Skaggs School of Pharmacy and Pharmaceutical Sciences, University of California, San Diego, La Jolla, CA 92093-0758, USA.
Am J Physiol Heart Circ Physiol. 2011 Nov;301(5):H1924-31. doi: 10.1152/ajpheart.00368.2011. Epub 2011 Sep 2.
The Bcl2/adenovirus E1B 19-kDa interacting protein 3 (Bnip3) is an atypical BH3-only protein that is associated with mitochondrial dysfunction and cell death. Bnip3 is also a potent inducer of mitochondrial autophagy, and in this study we have investigated the mechanisms by which Bnip3 induces autophagy in cardiac myocytes. We found that Bnip3 induced mitochondrial translocation of dynamin-related protein 1 (Drp1), a protein involved in mitochondrial fission in adult myocytes. Drp1-mediated mitochondrial fission correlated with increased autophagy, and inhibition of Drp1 reduced Bnip3-mediated autophagy. Overexpression of Drp1K38E, a dominant negative of Drp1, or mitofusin 1 prevented mitochondrial fission and autophagy by Bnip3. Also, inhibition of mitochondrial fission or autophagy resulted in increased death of myocytes overexpressing Bnip3. Moreover, Bnip3 promoted translocation of the E3 ubiquitin ligase Parkin to mitochondria, which was prevented in the presence of a Drp1 inhibitor. Interestingly, induction of autophagy by Bnip3 was reduced in Parkin-deficient myocytes. Thus our data suggest that induction of autophagy in response to Bnip3 is a protective response activated by the cell that involves Drp1-mediated mitochondrial fission and recruitment of Parkin.

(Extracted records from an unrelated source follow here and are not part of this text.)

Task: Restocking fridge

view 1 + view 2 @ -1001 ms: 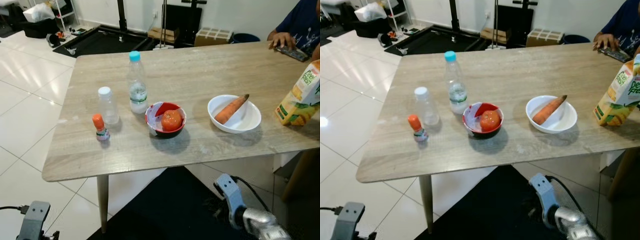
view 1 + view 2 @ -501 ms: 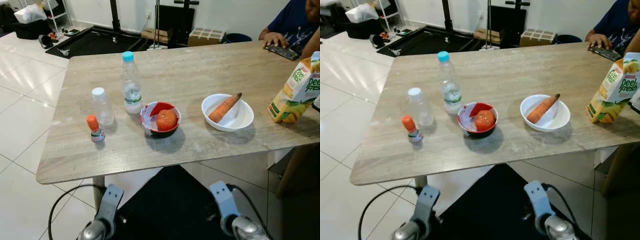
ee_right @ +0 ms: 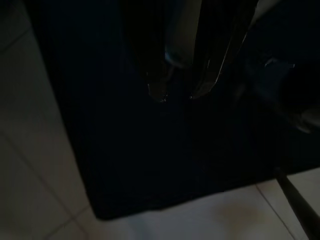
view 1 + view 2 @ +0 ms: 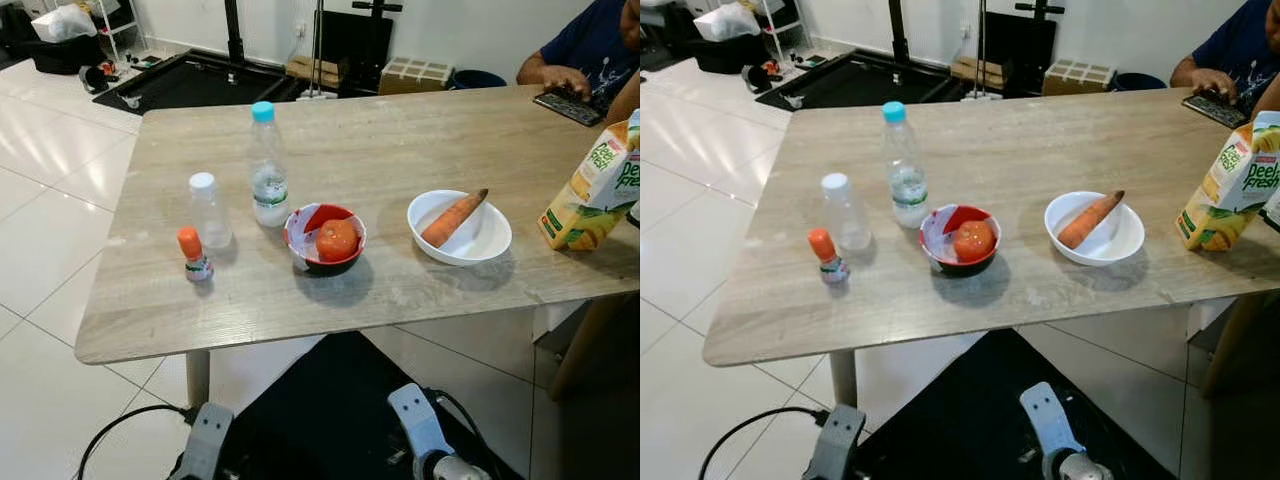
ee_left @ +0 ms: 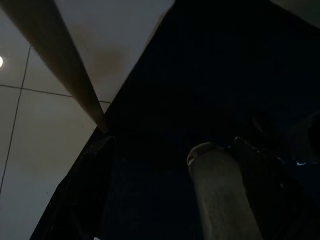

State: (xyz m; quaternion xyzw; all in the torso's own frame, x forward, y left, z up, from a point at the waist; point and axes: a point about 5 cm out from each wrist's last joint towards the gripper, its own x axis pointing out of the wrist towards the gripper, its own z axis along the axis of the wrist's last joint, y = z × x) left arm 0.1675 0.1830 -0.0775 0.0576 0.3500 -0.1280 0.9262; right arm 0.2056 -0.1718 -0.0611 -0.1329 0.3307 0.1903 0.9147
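Wooden table (image 4: pixel 420 140) holds two bottles, a tomato (image 4: pixel 337 239) in a red bowl (image 4: pixel 307 231) and a carrot (image 4: pixel 453 217), while the right gripper (image 3: pixel 176 92) hangs below, fingers slightly spread; left unclear

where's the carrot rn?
Carrot lies in the white bowl on the table's right half, between the red bowl and the juice carton.

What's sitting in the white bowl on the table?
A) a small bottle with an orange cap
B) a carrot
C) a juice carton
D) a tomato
B: a carrot lies slanted in the white bowl, its tip resting over the rim; the tomato is in the red bowl beside it.
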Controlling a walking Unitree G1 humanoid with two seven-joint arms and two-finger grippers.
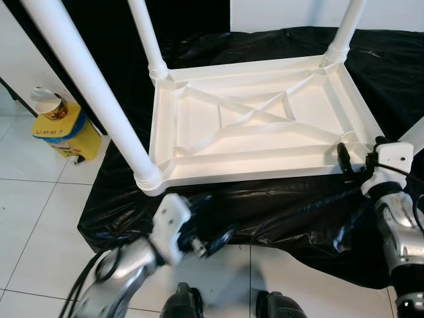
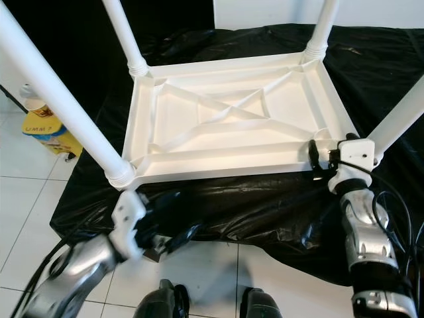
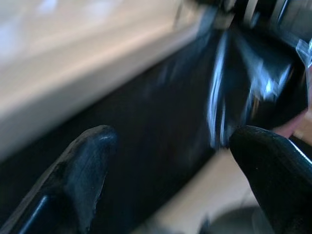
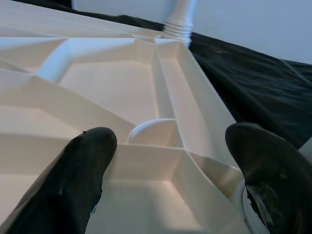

Bcl2/腺病毒 E1B 19-kDa 相互作用蛋白 3(Bnip3)是一种非典型的 BH3 仅蛋白,与线粒体功能障碍和细胞死亡有关。Bnip3 也是线粒体自噬的有效诱导剂,在这项研究中,我们研究了 Bnip3 诱导心肌细胞自噬的机制。我们发现 Bnip3 诱导动力相关蛋白 1(Drp1)向线粒体易位,Drp1 是成年肌细胞中线粒体分裂的一种蛋白。Drp1 介导的线粒体分裂与自噬增加相关,抑制 Drp1 可减少 Bnip3 诱导的自噬。Drp1K38E 的过表达,一种 Drp1 的显性失活形式,或线粒体融合蛋白 1 可防止 Bnip3 引起的线粒体分裂和自噬。此外,抑制线粒体分裂或自噬可导致过度表达 Bnip3 的肌细胞死亡增加。此外,Bnip3 促进 E3 泛素连接酶 Parkin 向线粒体易位,而 Drp1 抑制剂可阻止这种易位。有趣的是,Bnip3 诱导的自噬在 Parkin 缺陷型肌细胞中减少。因此,我们的数据表明,Bnip3 诱导的自噬是一种细胞激活的保护反应,涉及 Drp1 介导的线粒体分裂和 Parkin 的募集。